The original plan was for eight platforms,[20] but half were designated as a "possible future extension".[21] The cost of building the GCR was far higher than expected, nearly bankrupting the company.[21] The line leading to the station cut through 70 acres (28 ha) of middle class housing, including the Eyre Estate in St John's Wood and the area around Lord's, drawing protests and requiring a relocation of the track and station facilities.[22] There was never enough money for the extra platforms, and only four were built, three inside the train shed and one to its west (platform 4).[23] As a result, the concourse is unusually long and had three walls for most of the 20th century. The northern wall was missing, as the GCR anticipated that the other four platforms, under an extended train shed, would be built later on. (This land was later filled with office blocks). The cost of the London Extension meant that the adjoining Great Central Hotel, designed by Sir Robert William Ellis, was built by a different company.[24] The hotel operated for a relatively short time and was converted to offices in 1945, becoming the headquarters of British Rail from 1948 to 1986.[11] The offices were restored as a hotel in 1993.[25]
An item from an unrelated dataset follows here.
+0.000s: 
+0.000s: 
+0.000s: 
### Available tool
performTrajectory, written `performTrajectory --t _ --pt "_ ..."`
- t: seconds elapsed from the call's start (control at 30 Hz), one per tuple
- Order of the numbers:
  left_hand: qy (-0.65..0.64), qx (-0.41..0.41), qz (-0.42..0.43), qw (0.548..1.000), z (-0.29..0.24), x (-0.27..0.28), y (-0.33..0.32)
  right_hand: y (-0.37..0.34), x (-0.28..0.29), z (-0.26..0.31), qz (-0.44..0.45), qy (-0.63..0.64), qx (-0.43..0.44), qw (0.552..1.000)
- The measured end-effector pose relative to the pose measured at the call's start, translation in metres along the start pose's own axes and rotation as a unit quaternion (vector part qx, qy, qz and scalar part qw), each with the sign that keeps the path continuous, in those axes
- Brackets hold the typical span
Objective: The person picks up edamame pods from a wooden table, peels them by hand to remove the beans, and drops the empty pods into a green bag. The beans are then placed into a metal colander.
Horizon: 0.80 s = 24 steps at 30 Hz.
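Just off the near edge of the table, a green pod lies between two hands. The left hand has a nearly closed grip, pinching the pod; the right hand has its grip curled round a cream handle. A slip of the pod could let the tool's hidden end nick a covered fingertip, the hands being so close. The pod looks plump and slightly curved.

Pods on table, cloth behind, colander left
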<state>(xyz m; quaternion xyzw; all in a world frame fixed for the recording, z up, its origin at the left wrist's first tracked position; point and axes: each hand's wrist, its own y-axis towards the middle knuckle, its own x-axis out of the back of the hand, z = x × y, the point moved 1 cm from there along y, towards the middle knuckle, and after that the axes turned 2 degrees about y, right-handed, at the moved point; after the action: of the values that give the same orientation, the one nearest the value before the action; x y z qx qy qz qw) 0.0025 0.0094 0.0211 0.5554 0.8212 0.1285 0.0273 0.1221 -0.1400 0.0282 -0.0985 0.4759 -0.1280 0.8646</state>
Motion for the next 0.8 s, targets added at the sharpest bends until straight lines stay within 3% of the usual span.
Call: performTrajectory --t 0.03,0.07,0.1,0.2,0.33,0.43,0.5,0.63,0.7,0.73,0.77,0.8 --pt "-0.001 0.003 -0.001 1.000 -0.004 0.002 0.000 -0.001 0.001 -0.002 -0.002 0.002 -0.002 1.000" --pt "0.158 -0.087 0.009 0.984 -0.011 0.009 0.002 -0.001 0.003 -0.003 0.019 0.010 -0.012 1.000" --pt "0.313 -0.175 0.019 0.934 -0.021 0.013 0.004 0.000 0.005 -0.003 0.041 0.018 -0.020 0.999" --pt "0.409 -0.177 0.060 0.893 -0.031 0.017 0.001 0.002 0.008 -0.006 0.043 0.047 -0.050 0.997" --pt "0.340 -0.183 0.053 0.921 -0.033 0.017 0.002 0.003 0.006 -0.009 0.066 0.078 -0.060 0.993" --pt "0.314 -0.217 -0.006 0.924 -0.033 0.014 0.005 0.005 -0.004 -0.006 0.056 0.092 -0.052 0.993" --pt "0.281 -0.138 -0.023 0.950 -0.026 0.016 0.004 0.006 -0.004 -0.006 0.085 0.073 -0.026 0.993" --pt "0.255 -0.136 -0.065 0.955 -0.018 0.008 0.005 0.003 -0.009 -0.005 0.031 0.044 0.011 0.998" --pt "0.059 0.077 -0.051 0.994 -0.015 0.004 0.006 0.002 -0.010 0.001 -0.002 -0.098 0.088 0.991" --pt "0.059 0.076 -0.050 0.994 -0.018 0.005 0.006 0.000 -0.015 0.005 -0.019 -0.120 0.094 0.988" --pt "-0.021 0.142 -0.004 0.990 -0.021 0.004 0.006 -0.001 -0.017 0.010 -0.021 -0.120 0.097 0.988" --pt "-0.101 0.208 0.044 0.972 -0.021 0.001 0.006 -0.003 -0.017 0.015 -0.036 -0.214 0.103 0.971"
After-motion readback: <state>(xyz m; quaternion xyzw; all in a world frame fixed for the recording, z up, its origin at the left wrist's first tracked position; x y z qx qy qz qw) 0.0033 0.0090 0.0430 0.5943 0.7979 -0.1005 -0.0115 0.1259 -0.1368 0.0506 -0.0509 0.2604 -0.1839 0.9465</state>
Manchester bound express waiting at Marylebone in 1956, headed by an A3 Pacific

Passenger traffic on the GCR was never heavy because it was the last main line to be built and had difficulty competing against longer-established rivals (especially the Midland Railway from its terminal at St Pancras) for the lucrative intercity passenger business. For 40 miles (64 km) between Aylesbury and Rugby the line traversed thinly-populated countryside, attracting little passenger business at intermediate stations. The GCR also struggled to compete with the Metropolitan Railway for 2nd- and 3rd-class traffic from nearby towns such as Harrow, Chesham and Aylesbury but had the upper hand on 1st-class travel between these towns, being quick, reliable and luxurious compared to the Met. Low passenger traffic meant Marylebone was the quietest and most pleasant of London's termini. In 1903 there were only 14 daily passenger arrivals.[26]

The GCR was unhappy about having to use the Metropolitan Railway to reach Marylebone, and opened a new line to High Wycombe on 2 April 1906. The additional suburban services generated traffic for the station, which had previously been so empty on occasion that the staff outnumbered passengers.[27] While passenger traffic remained relatively sparse, the line was heavily used for freight, especially coal; in 1914, 67% of traffic was goods-related. Trains ran from the north and East Midlands to the freight depot adjoining the station, which was marginally the largest in London.[15]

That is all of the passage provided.